Meet our latest batch of Senatorial extortionists

The AP characterized the senators walking away with millions and billions of your tax money and mine, in exchange for a vote for health care, as 'winners.' That makes us the losers.

Here's a look at some of the concessions lawmakers and interest groups won in the latest version of the Senate's health care overhaul bill:


LAWMAKERS:

SEN. BEN NELSON, D-NEB., who provided the critical 60th vote that Senate Majority Leader Harry Reid needed, received numerous benefits for Nebraska, along with tighter curbs on abortion.

SEN. MAX BAUCUS, D-MONT., put in a provision to help the 2,900 residents of Libby, Mont., many of whom have asbestos-related illnesses from a now-defunct mineral mine. The Baucus provision never mentions Libby by name.

SEN. CHRISTOPHER DODD, D-CONN., added an item making $100 million available for construction of a hospital at a public university. Dodd says more than a dozen sites could be eligible, but he hopes the University of Connecticut will be the beneficiary.

SEN. PATRICK LEAHY, D-VT., negotiated $600 million in additional Medicaid benefits for his state over 10 years.
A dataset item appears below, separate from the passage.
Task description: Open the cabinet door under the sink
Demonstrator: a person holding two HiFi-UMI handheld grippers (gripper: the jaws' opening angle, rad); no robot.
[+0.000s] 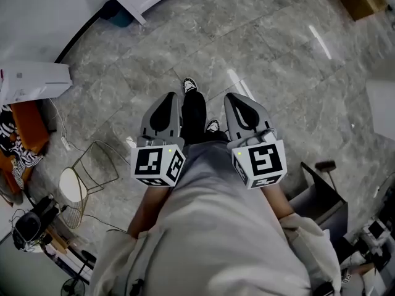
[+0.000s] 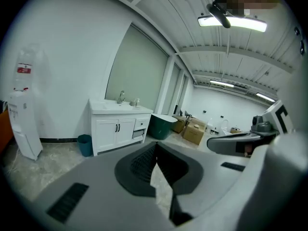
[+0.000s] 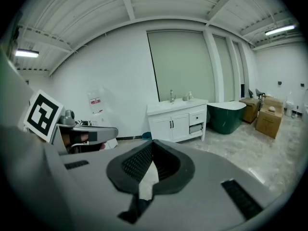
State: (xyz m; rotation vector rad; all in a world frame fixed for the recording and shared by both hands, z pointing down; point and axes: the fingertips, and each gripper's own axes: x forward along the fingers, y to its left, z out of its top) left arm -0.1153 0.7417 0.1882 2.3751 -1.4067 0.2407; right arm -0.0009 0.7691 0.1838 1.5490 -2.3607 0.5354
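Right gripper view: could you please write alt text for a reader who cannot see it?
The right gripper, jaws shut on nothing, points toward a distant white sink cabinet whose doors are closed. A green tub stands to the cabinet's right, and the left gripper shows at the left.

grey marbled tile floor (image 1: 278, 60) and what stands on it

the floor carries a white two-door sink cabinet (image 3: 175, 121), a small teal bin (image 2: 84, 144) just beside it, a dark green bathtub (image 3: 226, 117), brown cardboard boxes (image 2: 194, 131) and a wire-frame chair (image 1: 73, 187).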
SEN. MARY LANDRIEU, D-LA., withheld her support from the legislation until she was able to procure Medicaid help from the federal government worth at least $100 million in 2011.
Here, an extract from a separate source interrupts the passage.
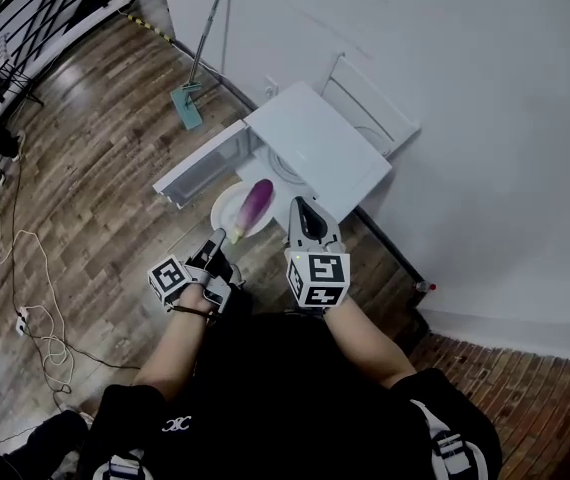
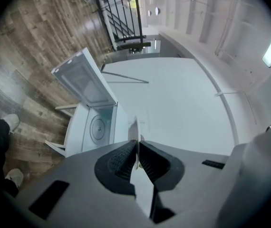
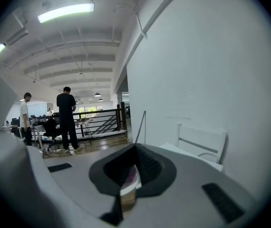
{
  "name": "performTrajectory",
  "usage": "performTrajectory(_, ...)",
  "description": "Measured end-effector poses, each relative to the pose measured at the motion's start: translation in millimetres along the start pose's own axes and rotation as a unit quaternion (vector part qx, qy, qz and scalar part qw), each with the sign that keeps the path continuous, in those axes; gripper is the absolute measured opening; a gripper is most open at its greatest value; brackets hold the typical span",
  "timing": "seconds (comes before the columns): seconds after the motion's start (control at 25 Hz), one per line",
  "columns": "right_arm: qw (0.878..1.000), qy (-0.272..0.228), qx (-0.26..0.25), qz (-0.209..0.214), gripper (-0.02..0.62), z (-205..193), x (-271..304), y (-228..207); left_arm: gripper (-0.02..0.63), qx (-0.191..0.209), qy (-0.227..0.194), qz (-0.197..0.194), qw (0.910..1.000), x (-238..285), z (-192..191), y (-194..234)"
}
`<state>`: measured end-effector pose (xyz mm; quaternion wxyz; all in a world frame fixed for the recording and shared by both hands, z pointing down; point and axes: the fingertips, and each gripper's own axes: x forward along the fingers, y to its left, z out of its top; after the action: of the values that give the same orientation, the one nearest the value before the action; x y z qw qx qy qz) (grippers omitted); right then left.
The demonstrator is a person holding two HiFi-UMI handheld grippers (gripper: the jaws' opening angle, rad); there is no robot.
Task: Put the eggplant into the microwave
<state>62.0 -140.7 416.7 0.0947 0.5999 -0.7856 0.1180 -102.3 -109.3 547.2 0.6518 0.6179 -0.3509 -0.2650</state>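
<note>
A purple eggplant [image 1: 255,206] lies on a white plate [image 1: 225,211] held in the air in front of the white microwave [image 1: 315,148]. The microwave's door [image 1: 200,168] stands open to the left, and the turntable [image 2: 99,127] shows inside. My left gripper [image 1: 220,243] is shut on the plate's near-left rim; the thin plate edge [image 2: 133,132] stands between its pads. My right gripper [image 1: 300,208] is at the plate's right side, shut on the rim [image 3: 126,189], with a sliver of eggplant [image 3: 132,175] showing behind.
A white chair [image 1: 370,103] stands against the wall behind the microwave. A mop [image 1: 200,68] leans on the wall at the back left. Cables [image 1: 25,298] trail over the wood floor at left. Two people [image 3: 67,118] stand far off by a railing.
</note>
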Motion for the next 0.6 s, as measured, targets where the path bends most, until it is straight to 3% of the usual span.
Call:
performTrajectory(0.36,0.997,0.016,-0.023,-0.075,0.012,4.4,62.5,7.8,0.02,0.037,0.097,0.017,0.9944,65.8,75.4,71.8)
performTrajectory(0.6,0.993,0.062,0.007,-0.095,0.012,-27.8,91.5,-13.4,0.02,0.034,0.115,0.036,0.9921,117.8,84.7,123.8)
SEN. BERNIE SANDERS, I-VT., held out on backing the bill until Reid, D-Nev., agreed to a $10 billion increase in support for community health centers.

SEN. BILL NELSON, D-FLA., pushed a provision he said will let about 800,000 Florida seniors enrolled in private MedicareAdvantage plans keep their extra benefits. It also helps seniors in a handful of other states. Elsewhere, Medicare Advantage patients risk losing benefits because the private plans are a major target of planned cuts to Medicare.

STATES:

Doctors and hospitals in Montana, North Dakota, South Dakota, Utah and Wyoming, will get paid more than providers in other states under formulas in the bill designed to help the so-called Frontier States.

INTEREST GROUPS:

  • Longshoremen were added to the list of high-risk professions shielded from the full impact of a new tax on high-value health insurance plans. Electrical linemen were already shielded, along with policemen, firefighters, emergency first responders and workers in construction, mining, forestry, fishing and certain agriculture jobs. Sen. Jeff Merkley, D-Ore., took the lead in pushing for the longshoremen carve-out.
  • Gun rights lobbyists pushed for language to ban collection of data on gun ownership in the bill.
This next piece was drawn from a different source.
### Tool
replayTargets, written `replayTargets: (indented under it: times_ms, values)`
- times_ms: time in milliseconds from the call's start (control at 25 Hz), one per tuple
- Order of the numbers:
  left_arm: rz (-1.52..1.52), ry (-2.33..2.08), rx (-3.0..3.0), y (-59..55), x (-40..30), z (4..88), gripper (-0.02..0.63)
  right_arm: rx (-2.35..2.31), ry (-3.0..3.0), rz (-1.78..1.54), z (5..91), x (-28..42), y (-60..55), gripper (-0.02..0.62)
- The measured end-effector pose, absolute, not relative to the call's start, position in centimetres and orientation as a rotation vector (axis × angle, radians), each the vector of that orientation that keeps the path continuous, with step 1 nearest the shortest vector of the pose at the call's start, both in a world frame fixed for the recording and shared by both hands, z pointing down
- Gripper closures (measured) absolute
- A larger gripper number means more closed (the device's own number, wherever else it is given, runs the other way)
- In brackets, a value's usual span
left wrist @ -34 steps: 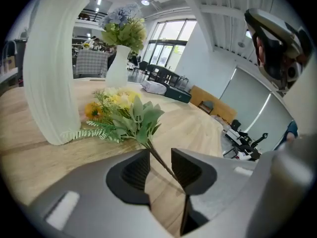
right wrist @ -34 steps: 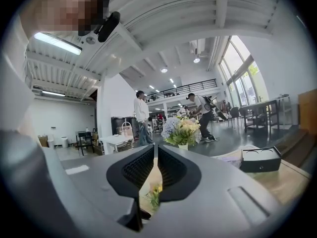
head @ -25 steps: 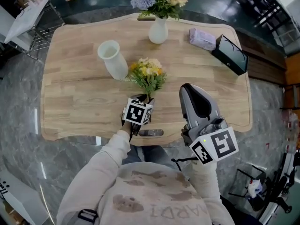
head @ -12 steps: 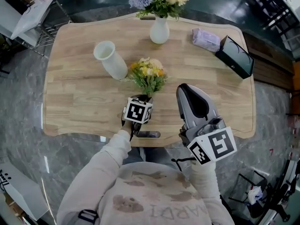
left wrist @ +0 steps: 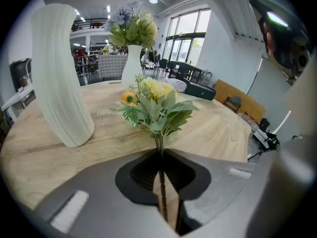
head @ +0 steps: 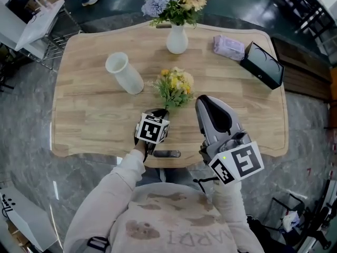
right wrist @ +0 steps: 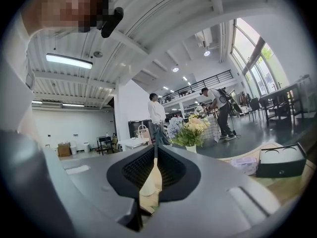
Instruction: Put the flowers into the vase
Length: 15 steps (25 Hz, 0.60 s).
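Observation:
A small yellow-and-green bouquet point(head: 176, 86) is held by its stem in my left gripper point(head: 160, 113), which is shut on it near the table's front middle. In the left gripper view the stem point(left wrist: 159, 155) runs between the closed jaws and the blooms point(left wrist: 153, 103) stand clear of the table. An empty ribbed white vase point(head: 125, 73) point(left wrist: 59, 78) stands to the left of the bouquet, apart from it. My right gripper point(head: 205, 101) point(right wrist: 155, 150) hovers to the right of the bouquet, shut on nothing.
A second white vase point(head: 177, 38) point(left wrist: 131, 66) point(right wrist: 190, 148) full of blue and peach flowers stands at the table's back edge. A purple packet point(head: 229, 47) and a black box point(head: 262, 65) lie at the back right. People stand in the hall behind.
The bouquet in my left gripper has shifted slightly right, away from the empty vase. The right gripper has hardly moved.

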<state>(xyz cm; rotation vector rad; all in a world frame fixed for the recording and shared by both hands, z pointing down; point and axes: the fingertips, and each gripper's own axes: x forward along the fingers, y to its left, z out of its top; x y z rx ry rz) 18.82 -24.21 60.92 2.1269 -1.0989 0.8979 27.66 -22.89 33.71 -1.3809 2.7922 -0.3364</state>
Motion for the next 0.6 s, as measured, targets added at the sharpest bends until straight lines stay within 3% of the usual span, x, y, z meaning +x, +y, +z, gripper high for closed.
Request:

  • Construction industry companies won language limiting their exposure to penalties on employers who don't provide affordable health insurance to their employees.
The American Medical Association announced its coveted endorsement Monday after Reid made a series of change to please doctors, including:

1. Eliminating a 5 percent tax on elective cosmetic surgery procedures, replacing it with a 10 percent tax on indoor tanning services.

2. Eliminating payment cuts to specialty and other physicians that were to be used to pay for bonuses to primary care physicians and general surgeons in underserved areas. The bonuses remain.
3. Dropping a proposed fee on physicians who participate in Medicare. The $300 fee was to be used to fight fraud in the program.
The pharmaceutical industry scored victories including:

1. Makers of brand-name biotech drugs — expensive pharmaceuticals made from living cells — won 12 years of protection against would-be generic competitors.
2. Drugmakers fended off proposals to allow importation of cheaper drugs from Canada and other countries, and to let the government negotiate drug prices for Medicare recipients.